Computing inclusion probabilities for order sampling

doi:10.1016/j.jspi.2005.03.010

Journal of Statistical Planning and Inference

Volume 136, Issue 11, 1 November 2006, Pages 4026-4042

https://doi.org/10.1016/j.jspi.2005.03.010 Get rights and content

Abstract

Rosèn [1997. J. Statist. Plann. Inference 62, 159–191] introduced order sampling schemes of fixed shape which have inclusion probabilities roughly proportional to given size measures ( $π$ ps schemes). Three particular cases where the fixed shape distributions are Pareto, exponential and uniform, respectively, are specially treated. In this paper, we give general algorithms for computing the first- and second-order inclusion probabilities for a general fixed shape order sampling scheme and explicit formulae for the three special cases. Identities are given that can be used to check the accuracy of the numerical results. Examples are included as well as some comments on improving the computational efficiency and accuracy of the algorithms.

Introduction

Rosén (1997a) introduced a new class of fixed-size sampling designs called order sampling, where with each unit i in a population $U = {1, \dots, N}$ is associated a random variable, called an ordering variable. Independent realizations of the ordering variables are taken. The units with the n smallest realized values constitute the sample. By requiring all the ordering variables to be proportional to a common random variable, Rosén introduced the idea of order sampling with fixed distribution shape. Three distribution shapes were specifically investigated; namely, the uniform, exponential and Pareto distributions.

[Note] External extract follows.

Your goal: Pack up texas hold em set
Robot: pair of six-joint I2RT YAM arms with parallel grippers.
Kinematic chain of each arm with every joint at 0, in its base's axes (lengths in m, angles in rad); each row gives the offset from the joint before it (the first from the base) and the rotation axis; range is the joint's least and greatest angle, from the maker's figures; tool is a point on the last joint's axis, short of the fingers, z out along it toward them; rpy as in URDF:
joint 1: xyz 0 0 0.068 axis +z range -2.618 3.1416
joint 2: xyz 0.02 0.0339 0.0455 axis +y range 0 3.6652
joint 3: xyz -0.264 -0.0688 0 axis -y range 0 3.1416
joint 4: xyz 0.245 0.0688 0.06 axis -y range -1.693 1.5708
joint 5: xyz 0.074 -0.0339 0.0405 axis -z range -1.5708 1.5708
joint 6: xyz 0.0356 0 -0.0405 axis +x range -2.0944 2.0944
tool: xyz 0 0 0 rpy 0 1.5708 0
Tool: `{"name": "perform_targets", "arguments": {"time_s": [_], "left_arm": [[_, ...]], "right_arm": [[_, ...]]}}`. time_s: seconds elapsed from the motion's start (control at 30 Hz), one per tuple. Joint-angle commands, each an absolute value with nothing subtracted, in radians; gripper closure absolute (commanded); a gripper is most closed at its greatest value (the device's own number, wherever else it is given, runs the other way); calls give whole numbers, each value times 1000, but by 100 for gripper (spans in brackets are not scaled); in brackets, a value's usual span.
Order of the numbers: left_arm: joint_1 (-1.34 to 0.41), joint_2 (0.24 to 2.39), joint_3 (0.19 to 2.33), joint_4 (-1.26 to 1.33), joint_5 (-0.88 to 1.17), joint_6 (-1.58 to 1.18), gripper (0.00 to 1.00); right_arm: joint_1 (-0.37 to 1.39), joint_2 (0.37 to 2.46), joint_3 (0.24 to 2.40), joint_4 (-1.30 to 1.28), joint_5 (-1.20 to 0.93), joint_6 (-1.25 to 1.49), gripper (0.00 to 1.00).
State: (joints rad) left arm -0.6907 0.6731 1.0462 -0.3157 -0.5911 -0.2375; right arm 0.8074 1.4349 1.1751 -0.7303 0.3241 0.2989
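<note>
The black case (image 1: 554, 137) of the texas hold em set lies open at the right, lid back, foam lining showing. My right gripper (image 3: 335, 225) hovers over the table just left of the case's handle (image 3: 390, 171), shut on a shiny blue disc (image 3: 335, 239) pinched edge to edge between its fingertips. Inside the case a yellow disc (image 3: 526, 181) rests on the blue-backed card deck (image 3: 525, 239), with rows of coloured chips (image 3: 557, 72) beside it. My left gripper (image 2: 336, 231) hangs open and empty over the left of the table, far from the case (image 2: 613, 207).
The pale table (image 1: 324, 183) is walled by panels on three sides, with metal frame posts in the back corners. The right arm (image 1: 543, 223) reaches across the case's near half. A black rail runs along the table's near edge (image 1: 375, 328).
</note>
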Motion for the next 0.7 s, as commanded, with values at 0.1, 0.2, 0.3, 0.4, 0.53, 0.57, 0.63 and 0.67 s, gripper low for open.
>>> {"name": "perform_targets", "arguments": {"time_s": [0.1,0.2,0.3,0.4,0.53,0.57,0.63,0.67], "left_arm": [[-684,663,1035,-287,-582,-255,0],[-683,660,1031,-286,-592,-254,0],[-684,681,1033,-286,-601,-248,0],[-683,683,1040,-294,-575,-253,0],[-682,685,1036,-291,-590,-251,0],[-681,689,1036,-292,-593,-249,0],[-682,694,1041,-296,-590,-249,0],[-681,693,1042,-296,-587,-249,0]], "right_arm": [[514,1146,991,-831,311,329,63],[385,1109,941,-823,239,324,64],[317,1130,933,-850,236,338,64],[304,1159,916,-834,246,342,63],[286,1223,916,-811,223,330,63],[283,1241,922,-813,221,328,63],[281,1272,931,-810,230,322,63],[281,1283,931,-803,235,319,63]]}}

Let $y_{i}$ denote the variable of interest. The central inference task is usually the estimation of its population total $τ = \sum_{i = 1}^{N} y_{i}$ . Suppose auxiliary information is available on all the units in the population in the form of size measures $x_{i}$ ; that is, $x_{i}$ is roughly proportional to $y_{i}$ . There are several ways of utilizing this auxiliary information. One of them is to use a sampling scheme where the inclusion probabilities are proportional to the size measures. Such a scheme is called a $π$ ps scheme. Let $λ_{i} = {nx}_{i} / \sum_{j = 1}^{N} x_{j}$ denote the target inclusion probability. Rosén, 1997b, Rosén, 2000 showed that, in order sampling with fixed shape, the constants of proportionality can be chosen so that the resultant sampling scheme has inclusion probability approximately equal to $λ_{i}$ . As $x_{i}$ is only approximately proportional to $y_{i}$ , such a scheme is satisfactory and can also be classified as a $π$ ps scheme. The three cases where the underlying shape is uniform, exponential and Pareto are called, respectively, uniform OS $π$ ps, exponential OS $π$ ps and Pareto OS $π$ ps schemes.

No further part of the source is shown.